Il attendit qu’on le lui remplisse une fois de plus, et se lança dans le récit
de la prise de la ville, sanglante et définitive. Hernando sentit que quelqu’un
passait dans son dos et lui donnait un petit coup.
    Il se retourna et vit Hamid, qui boitait tête basse derrière
le muletier ; dans sa main, il tenait un ballot pas plus grand que celui
de Fatima le jour de leur mariage.
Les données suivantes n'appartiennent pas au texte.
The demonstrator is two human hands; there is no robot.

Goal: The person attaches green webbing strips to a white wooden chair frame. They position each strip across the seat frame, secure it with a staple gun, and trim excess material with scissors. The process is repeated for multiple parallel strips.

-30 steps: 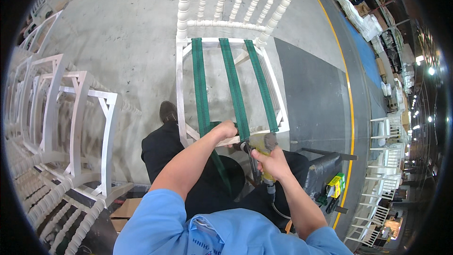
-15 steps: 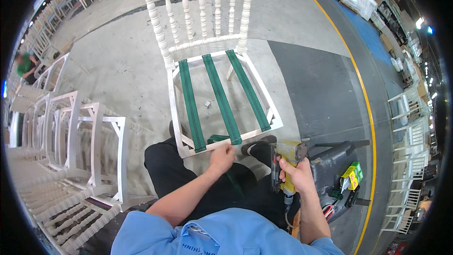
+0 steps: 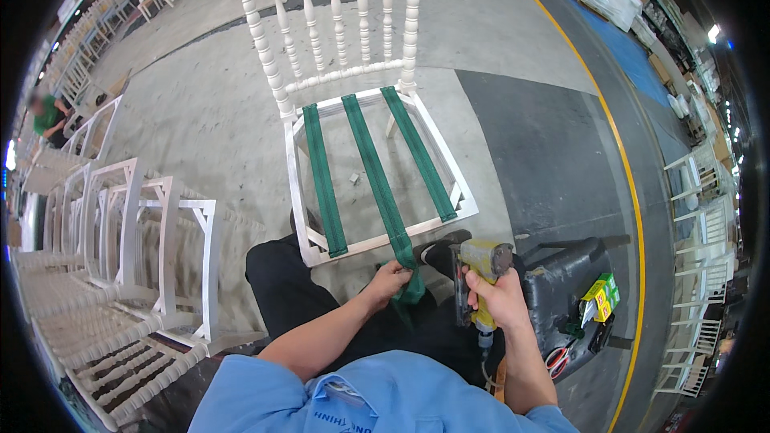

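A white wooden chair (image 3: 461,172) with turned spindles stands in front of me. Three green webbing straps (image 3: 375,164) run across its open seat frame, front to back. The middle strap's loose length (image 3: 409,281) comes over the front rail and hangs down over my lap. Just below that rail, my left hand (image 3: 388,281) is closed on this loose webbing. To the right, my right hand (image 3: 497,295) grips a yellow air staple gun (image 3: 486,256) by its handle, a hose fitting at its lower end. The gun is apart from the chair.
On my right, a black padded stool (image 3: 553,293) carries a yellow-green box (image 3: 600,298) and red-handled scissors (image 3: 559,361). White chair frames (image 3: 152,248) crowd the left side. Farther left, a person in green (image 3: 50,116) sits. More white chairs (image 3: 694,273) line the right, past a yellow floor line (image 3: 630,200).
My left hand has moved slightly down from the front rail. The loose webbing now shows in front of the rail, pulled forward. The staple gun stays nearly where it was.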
Juan avait réussi ! Un frisson
parcourut tout son corps et, la gorge nouée, il les regarda se diriger
lentement vers le haut de la place.
    — Par ordre de son père, s’exclama le soldat à ce
moment-là, don Fadrique exécuta plus de deux mille cinq cents Wallons, Français
et Anglais…
    — Hérétiques !
    — Luthériens !
    Les insultes à la résistance des citoyens de Haarlem ne
parvinrent pas à intéresser Hernando qui, au même moment, crut entendre le
frottement de la chaussure usée qu’Hamid traînait sur le pavé, cette étrange
cadence qui l’avait accompagné toute son enfance. Il porta les doigts à ses
yeux pour sécher ses larmes. Les deux silhouettes continuèrent à s’éloigner de
lui, indifférentes aux gens et au vacarme, aux bagarres et aux rires, au monde
entier ! Un petit muletier, courbé et édenté, vaurien et escroc. Un vieux
boiteux, fatigué de la vie, sage et saint. Il fit un effort pour dominer les
sentiments mêlés qui l’assaillaient. Il serra les poings et agita les bras
presque sans les bouger, réprimant sa force, sentant la tension dans tous ses
muscles, irrité par la lenteur de l’uléma à traverser la place.
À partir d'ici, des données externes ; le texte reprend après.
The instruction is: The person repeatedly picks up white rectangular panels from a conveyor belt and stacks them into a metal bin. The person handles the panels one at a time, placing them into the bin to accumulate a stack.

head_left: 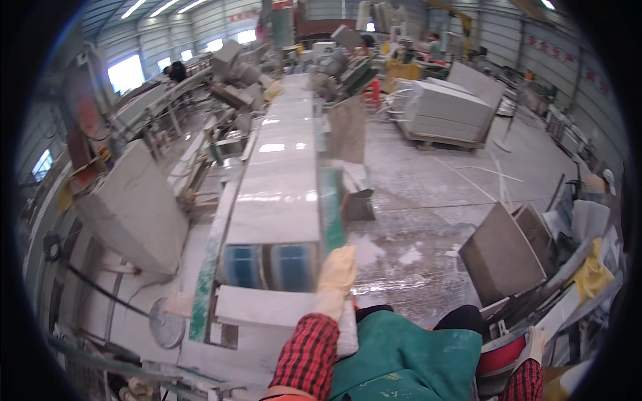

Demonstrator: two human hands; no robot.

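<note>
My left hand [338,270], in a pale yellow glove, is at the right edge of a conveyor, by the end of its green side rail [332,207]. Its fingers look bent together but blur, so a grip does not show. A long glossy pale stone slab [275,194] lies along the conveyor, ahead of two blue rollers [292,267]. Nearer me is a pale strip [257,306] across the conveyor's end. Low on the right, my gloved right hand [534,345] has its fingers apart, beside a red rounded object [501,355]. A green apron [408,354] covers my lap.
A large slab [134,207] leans on the left. Stacked slabs [445,110] sit on a pallet at the right rear. Brown boards [501,257] and offcuts with a yellow cloth [593,271] stand on my right. Machine heads [237,70] flank the conveyor farther off. The floor [414,220] looks wet.
</note>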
    Il les vit dépasser la calle de los Silleros, puis celle de
los Toqueros ; ils tournèrent ensuite et passèrent devant l’hôpital de la
Charité. Alors Hernando scruta la foule, certain que, comme lui, tout le monde
avait les yeux rivés sur ce couple magique qui avait disparu calle de Armas.
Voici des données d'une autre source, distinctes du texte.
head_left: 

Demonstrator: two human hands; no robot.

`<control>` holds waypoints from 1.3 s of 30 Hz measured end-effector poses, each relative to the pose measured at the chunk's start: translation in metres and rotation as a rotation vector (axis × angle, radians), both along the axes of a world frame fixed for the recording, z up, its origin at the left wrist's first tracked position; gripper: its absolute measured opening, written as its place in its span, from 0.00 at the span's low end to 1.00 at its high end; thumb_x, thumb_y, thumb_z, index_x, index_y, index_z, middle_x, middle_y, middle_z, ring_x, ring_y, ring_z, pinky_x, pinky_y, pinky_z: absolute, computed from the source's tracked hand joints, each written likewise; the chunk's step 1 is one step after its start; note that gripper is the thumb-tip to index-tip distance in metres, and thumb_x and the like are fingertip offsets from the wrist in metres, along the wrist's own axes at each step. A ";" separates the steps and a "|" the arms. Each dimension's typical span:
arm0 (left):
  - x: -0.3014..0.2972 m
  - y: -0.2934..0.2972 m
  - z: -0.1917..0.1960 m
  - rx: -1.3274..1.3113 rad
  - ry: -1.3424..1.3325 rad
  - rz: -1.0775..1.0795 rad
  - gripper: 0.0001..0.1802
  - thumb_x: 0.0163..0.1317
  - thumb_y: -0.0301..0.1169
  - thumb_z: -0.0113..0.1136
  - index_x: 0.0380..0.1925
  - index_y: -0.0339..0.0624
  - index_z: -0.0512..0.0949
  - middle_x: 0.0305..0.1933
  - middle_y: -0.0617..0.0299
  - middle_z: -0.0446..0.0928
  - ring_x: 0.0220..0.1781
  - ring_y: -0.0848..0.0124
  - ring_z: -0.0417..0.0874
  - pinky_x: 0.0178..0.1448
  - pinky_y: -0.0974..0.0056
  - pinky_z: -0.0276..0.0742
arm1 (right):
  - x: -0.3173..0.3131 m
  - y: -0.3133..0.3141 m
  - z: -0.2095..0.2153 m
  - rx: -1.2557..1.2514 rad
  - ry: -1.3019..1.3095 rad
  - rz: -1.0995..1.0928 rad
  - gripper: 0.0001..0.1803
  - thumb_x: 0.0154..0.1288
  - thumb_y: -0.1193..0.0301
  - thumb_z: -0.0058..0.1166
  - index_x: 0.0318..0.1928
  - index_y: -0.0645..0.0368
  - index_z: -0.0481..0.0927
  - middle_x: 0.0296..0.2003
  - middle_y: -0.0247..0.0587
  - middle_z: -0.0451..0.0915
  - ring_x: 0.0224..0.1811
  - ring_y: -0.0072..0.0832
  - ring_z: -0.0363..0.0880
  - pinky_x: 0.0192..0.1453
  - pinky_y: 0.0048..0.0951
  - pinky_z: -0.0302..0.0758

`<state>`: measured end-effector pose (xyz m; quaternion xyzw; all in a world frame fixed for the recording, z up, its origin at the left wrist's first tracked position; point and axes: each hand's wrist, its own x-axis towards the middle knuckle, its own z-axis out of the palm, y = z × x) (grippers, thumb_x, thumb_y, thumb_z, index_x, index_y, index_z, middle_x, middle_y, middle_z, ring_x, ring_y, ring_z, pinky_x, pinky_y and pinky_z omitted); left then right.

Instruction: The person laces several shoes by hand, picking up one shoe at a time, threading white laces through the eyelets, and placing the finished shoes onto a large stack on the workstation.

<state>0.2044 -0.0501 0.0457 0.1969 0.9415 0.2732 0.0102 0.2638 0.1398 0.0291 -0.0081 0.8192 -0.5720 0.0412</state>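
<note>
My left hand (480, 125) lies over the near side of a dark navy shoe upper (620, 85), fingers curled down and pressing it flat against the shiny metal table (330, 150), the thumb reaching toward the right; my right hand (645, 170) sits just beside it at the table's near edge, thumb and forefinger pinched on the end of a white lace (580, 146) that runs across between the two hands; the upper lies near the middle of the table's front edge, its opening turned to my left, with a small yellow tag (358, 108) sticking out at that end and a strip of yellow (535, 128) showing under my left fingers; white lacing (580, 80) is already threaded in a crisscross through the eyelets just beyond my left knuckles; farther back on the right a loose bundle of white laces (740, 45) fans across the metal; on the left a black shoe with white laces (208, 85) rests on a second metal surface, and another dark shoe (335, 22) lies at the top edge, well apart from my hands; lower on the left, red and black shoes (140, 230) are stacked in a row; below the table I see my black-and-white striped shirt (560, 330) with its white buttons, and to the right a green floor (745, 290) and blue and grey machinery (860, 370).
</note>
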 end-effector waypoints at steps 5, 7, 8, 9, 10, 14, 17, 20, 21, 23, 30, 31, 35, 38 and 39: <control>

Mais ce n’était pas le cas : personne ne semblait leur avoir prêté la
moindre attention, et ses voisins les plus proches suivaient toujours
attentivement le récit du mutilé.
    — Ils nous devaient plus de vingt mois de solde et nous
ont empêchés de piller la ville ! Tout l’argent que la ville a déboursé
pour éviter le pillage, c’est le roi qui l’a gardé ! criait l’aveugle en
frappant du poing sur la table posée dans la rue.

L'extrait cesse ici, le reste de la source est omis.